Psychology is a scientific discipline.  The knowledge that we have gained and the information written in your textbook have come from psychological research studies.  Therefore, it is important that you have familiarity with influential research and theoretical articles in Psychology. You will be reading particular interesting and relatable articles that I have chosen. These articles are located in the Blackboard system in a file called “Review Articles.”

Part I:  PSYCHOLOGICAL RESEARCH REVIEW
It is expected that you will read all articles given in the Review Articles file.  Summarizing these six articles is the focus on part I of your paper.   Your literature review should NOT be in essay format for this portion, and should be typed (single-spaced) on the template below (For each article, cut and paste this template, and then provide your responses).  ALL RESPONSES NEED TO BE IN YOUR OWN WORDS—NO QUOTES EITHER…..or points will be deducted!!  ?  For a detailed description of each of the sections in Part I, please see “Explaining Part I below.

TEMPLATE:
1.    Author(s) of the Article:
2.    Title of the Article:
3.    Purpose and/or Hypothesis(es) of the Study:
4.    Results of the Study:
5.    Method for Testing the Hypothesis(es)
6.    Implications for the Results:

Part II:  APPLICATION OF PSYCHOLOGICAL THEORY / RESEARCH
Prepare written responses to each of the questions below by copying and pasting the questions and then inserting your thorough responses to each question.

What current study in Psychology (within the last three years) has been conducted in the area of Mind Set?  For this, you should go to the IVC Ebsco database (see a librarian for help).

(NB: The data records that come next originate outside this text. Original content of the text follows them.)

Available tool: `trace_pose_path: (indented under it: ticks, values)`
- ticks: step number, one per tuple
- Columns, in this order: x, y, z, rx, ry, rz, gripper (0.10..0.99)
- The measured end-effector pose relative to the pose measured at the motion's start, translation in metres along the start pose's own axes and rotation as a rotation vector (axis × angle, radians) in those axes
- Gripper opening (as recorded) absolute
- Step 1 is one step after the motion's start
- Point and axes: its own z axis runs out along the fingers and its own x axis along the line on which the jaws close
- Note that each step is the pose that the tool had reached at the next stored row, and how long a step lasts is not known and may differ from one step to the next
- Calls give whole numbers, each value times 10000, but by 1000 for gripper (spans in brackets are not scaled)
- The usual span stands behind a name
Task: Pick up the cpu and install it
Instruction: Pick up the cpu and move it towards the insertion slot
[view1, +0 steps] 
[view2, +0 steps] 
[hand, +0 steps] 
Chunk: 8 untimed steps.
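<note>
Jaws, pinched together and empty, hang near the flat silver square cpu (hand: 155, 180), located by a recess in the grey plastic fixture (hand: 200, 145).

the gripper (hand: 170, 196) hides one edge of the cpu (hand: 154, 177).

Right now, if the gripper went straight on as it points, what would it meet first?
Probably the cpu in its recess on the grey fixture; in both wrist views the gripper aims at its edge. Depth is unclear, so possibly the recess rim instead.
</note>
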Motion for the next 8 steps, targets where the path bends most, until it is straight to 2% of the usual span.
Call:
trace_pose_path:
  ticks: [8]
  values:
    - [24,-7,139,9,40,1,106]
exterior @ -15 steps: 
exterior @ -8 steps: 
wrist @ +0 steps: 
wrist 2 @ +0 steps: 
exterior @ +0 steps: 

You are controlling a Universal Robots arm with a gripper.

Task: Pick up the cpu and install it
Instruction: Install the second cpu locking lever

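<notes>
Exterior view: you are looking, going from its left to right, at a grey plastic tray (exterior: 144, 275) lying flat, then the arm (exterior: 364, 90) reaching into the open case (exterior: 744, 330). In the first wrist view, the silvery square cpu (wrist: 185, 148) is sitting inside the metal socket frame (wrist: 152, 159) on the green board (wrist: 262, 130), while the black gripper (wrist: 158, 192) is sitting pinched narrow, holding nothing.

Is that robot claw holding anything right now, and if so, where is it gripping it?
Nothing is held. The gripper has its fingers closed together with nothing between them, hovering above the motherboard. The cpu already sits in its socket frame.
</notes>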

Specify your search searching “peer reviewed” research articles written by professors from research universities.  Also, when you are in the Ebsco data base, search by title or keywords of your interest.  You can go to the American Psychological Association (www.apa.org , but you might have to pay for the article).  Please make sure that if you are on a site other than apa.org or in Ebso, then you check to make sure the article is written by a professor from a research university.  In answering this question, I am looking to see that you can find current psychological research, and then relate it to new ideas). Please include answers to the following questions:

1.    Who was the author and what is the title of the article that you chose?
2.    What is the date of its publication (must be within 3 years of the current date)?
3.    From what research university is the first author of the study?
4.    What was the hypothesis or purpose of the study?
5.    How did they test their hypothesis?
6.    What were the results of the study?
7.    What are the implications or importance of these results?
8.    In what ways are the findings of the current article consistent or inconsistent with other 5 articles on Mindset? What new information has been given?  This should be VERY well-developed section of your paper—I want to see how you can assimilate the new information into existing literature.  Be sure to mention and properly cite the other 5 articles when referring to each. DO THIS IN YOUR OWN WORDS—NO QUOTES!
9.    APPLYING RESEARCH FINDINGS:
a.    OVERALL CHARACTERISTICS:  After reading 6 articles on mindset, what are the characteristics associated with a growth mindset? What characteristics are associated with a fixed mindset?   Describe and explain.
b.    SELF ASSESSMENT:  In a well-developed paragraph, discuss your mindset orientation.  When answering, consider the following questions:  Do you tend to have a fixed or growth mindset? Observe your thinking patterns over a 3-day period. Was your mindset pattern easily identifiable?  Do you think your mindset is dependent on the situation you are in?  Describe and explain.  How difficult do you think it would be to go from a fixed to a growth mindset?
c.    CREATE A PLAN:  In thinking about your highest goal, generate a plan using the findings from the Mindset literature to achieve your highest goal.  This would need to include a plan for moving from a fixed mindset to a growth mindset. Use the research findings from the 6 articles to help your plan.  What growth mindset exercises would you create to help you make a habit out of growth mindset?  Please indicate your highest goal, and indicate how you would proceed. Carry out your exercises for 3 days.  Report your observations, challenges, successes, and projections for the future attainment of your highest goal.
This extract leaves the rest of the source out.